How Annuities Work

The global financial crisis left many self-funded retirees and investors scratching their heads.  Share prices and company dividends plummeted, property prices went into free-fall, and the collapse of banks and other financial institutions left many investors wondering where all their hard earned savings had gone.

Those investors with diversified portfolios and longer term investment horizons were not as concerned.  We’ve all heard the saying about not putting all your eggs in one basket.  Higher risk generally means higher returns; however, the global financial crisis realised the associated risk of higher potential losses that goes with achieving these higher returns.  Many investors are now reassessing their risk profiles and seeking safer havens for their money.

One such investment vehicle is an annuity.

An annuity is basically an agreement to receive a specified sum each month (or quarter or year) in exchange for a lump sum invested.  Annuities can vary in term from 1 to 25 years and there are even annuities with a lifetime payment option, meaning exactly that – you will receive this payment for the rest of your life.  Naturally, this is effectively a calculated gamble on how long you are likely to live.  Having a stack of centenarians in your family tree is no guarantee that you are going to follow suit and therefore receive some free money by living beyond the portfolio break-even point calculated by the issuer’s actuaries.

Annuities are usually guaranteed by the issuer; however, in the wake of the global financial crisis, any guarantees are regarded with a healthy dose of skepticism.  They are certainly not the gilt-edged 100% rock-solid guarantee of the past and you need to satisfy yourself about the financial strength of the issuer.  Remember the risk vs return equation and consider your attitude to risk when comparing annuity options. 

You also need to be aware that, unlike simple cash investments, annuities usually involve capital depletion.  They are able to offer higher periodical returns because part of that return is the capital you invested at the outset.  This will be set out in the annuity agreement, together with the management and any other fees payable by the investor, whether and by how much the annuity will grow with inflation (known as indexation), and whether there will be a capital value at the end of the term of the annuity.  Defined benefit annuities over a specific term will generally have one, while lifetime annuities will not.

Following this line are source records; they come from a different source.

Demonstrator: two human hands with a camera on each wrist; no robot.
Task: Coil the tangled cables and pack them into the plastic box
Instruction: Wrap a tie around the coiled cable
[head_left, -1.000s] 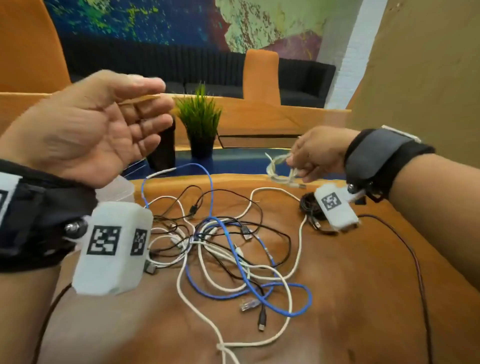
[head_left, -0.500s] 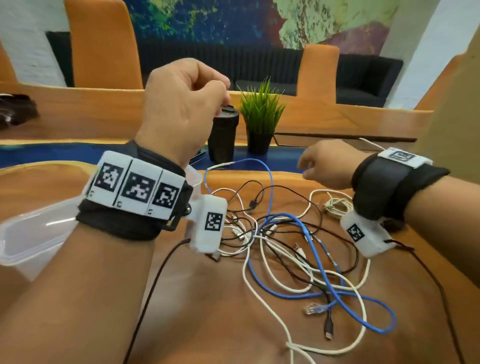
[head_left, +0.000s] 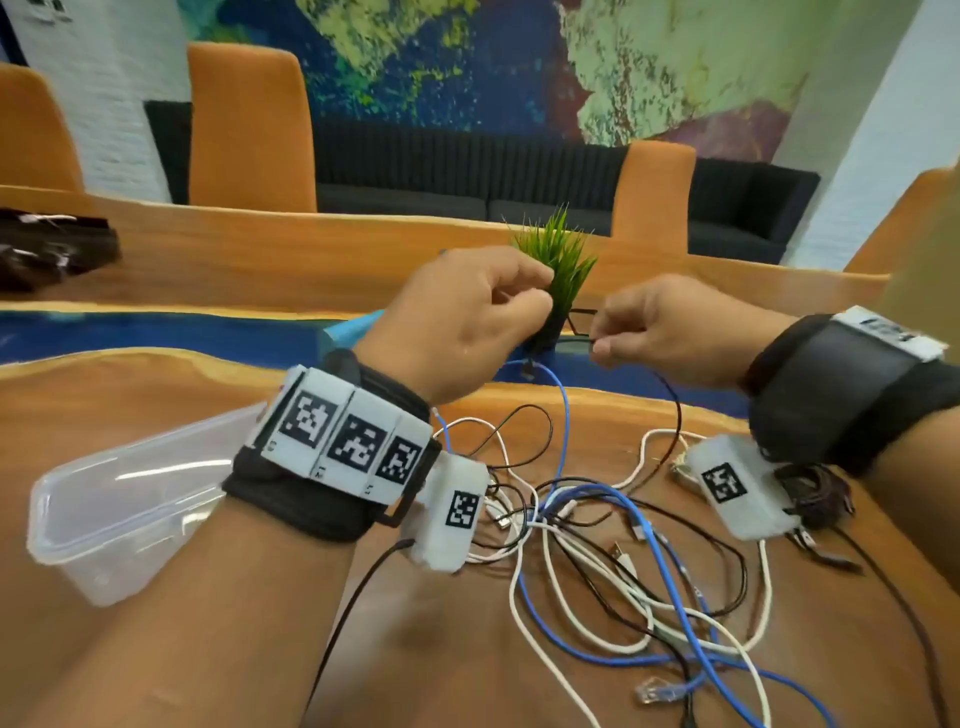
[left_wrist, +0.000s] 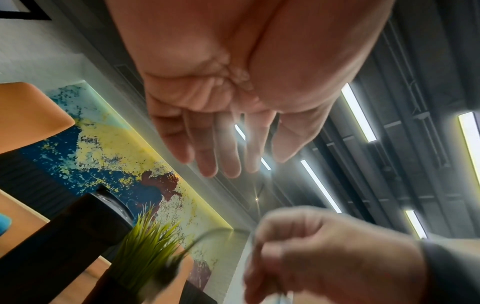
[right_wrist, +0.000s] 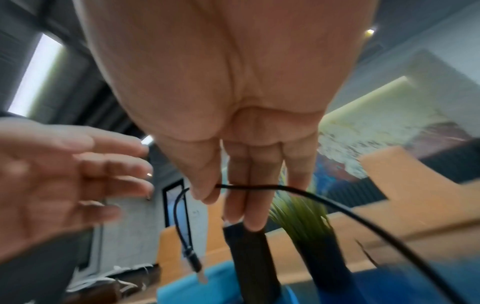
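Observation:
A tangle of cables, white, black and a blue cable, lies on the wooden table. The clear plastic box sits at the left, partly hidden by my left forearm. My right hand is raised over the far edge and pinches a thin black cable between thumb and fingers. Its plug end dangles below the thumb. The rest of the black cable hangs down into the pile. My left hand hovers just left of it with relaxed fingers, holding nothing.
A small potted plant stands just behind the hands, with a black tumbler beside it. A dark coiled cable lies under my right wrist. A dark bag rests at the far left. Orange chairs stand beyond the table.
My right hand has laid down the coiled white cable and lifted a black cable's end. My left hand dropped from beside the tumbler and came in close to the right hand.

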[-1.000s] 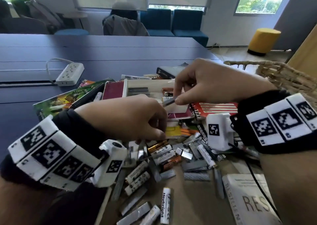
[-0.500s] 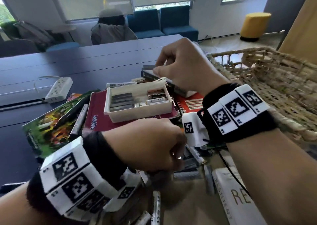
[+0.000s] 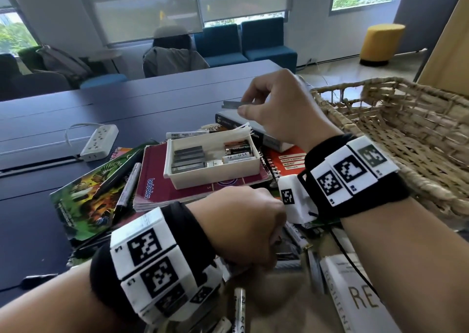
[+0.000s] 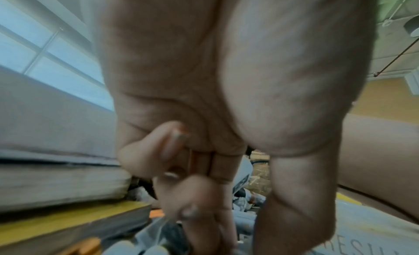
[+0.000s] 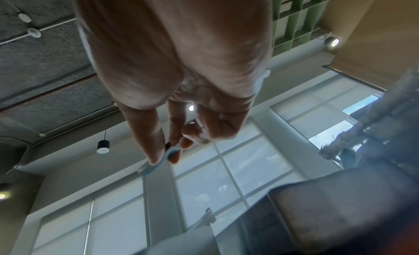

As with all investments, read the fine print.  If something sounds too good to be true, there is a fair chance that it is too good to be true.  Ask lots of questions and it is a good idea to involve your accountant or financial adviser and probably have your lawyer go over the fine print before handing over your funds.  Be wary also of investing in an annuity with a specific institution on somebody’s recommendation as they may be receiving a commission for their recommendation and not have your best interests at heart. 

That said, annuities can play an important role in an investment portfolio.  Having a diverse range of income sources is particularly important in retirement and an annuity may be just the right component to add to provide a relatively secure (but not foolproof) and regular income stream to your investment portfolio.